From the first line below to the last, reproduce the material exactly and leave out the images.

▶ _Recorded information_:
=-=-=

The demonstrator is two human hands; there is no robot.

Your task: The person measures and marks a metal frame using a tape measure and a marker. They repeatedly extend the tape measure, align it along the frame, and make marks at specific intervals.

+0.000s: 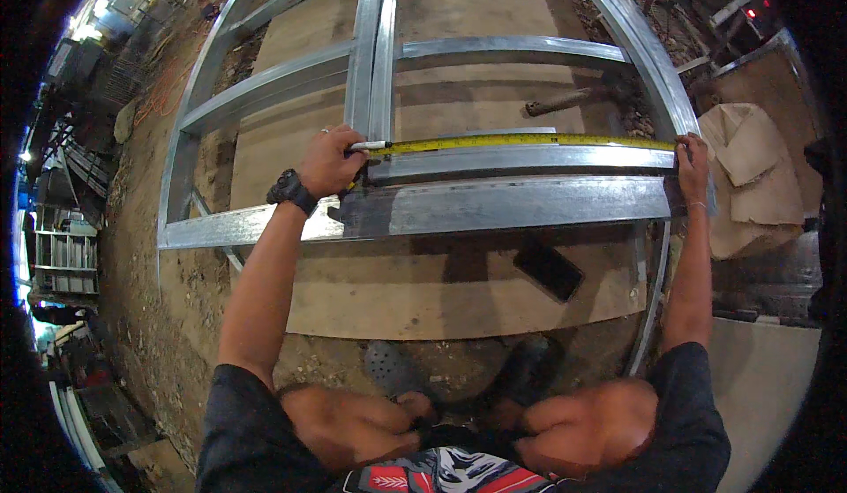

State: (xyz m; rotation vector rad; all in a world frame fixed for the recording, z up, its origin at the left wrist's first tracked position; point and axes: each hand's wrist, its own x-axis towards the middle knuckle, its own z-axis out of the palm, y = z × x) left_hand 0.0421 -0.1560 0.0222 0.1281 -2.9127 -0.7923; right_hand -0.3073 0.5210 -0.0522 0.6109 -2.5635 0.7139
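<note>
A frame of shiny metal channel bars [494, 203] lies flat over wooden boards. A yellow tape measure [520, 142] is stretched along one cross bar. My left hand [331, 162], with a black watch on the wrist and a ring on one finger, grips the tape's case end together with a white marker [369, 146] against the upright bar. My right hand [693, 165] presses the tape's far end against the frame's right rail.
A black flat object [548, 268] lies on the plywood [459, 294] under the frame. A rusty bar [565, 101] rests further back. Folded cardboard [750, 175] sits at the right. Dirt ground lies to the left, with shelving [62, 259] at the far left. My knees fill the lower edge.
</note>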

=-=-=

▶ _Solution to this task_:
The demonstrator is two human hands; there is no robot.

Your task: The person measures and marks a metal frame using a tape measure and a marker. They repeatedly extend the tape measure, align it along the frame, and make marks at specific intervals.

+0.000s: 

State: (xyz m; rotation vector rad; all in a world frame fixed for the recording, z up, its origin at the left wrist's first tracked position; point and axes: each hand's wrist, its own x-axis towards the middle knuckle, its own z-axis out of the palm, y = z × x) left_hand 0.0421 -0.1560 0.0222 0.1281 -2.9127 -0.7923; right_hand -0.3073 0.5210 -0.0522 0.6109 -2.5635 0.7139
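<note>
A frame of shiny metal channel bars [494, 203] lies flat over wooden boards. A yellow tape measure [520, 142] is stretched along one cross bar. My left hand [331, 162], with a black watch on the wrist and a ring on one finger, grips the tape's case end together with a white marker [369, 146] against the upright bar. My right hand [693, 165] presses the tape's far end against the frame's right rail.
A black flat object [548, 268] lies on the plywood [459, 294] under the frame. A rusty bar [565, 101] rests further back. Folded cardboard [750, 175] sits at the right. Dirt ground lies to the left, with shelving [62, 259] at the far left. My knees fill the lower edge.
</note>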

Work on the answer is now done.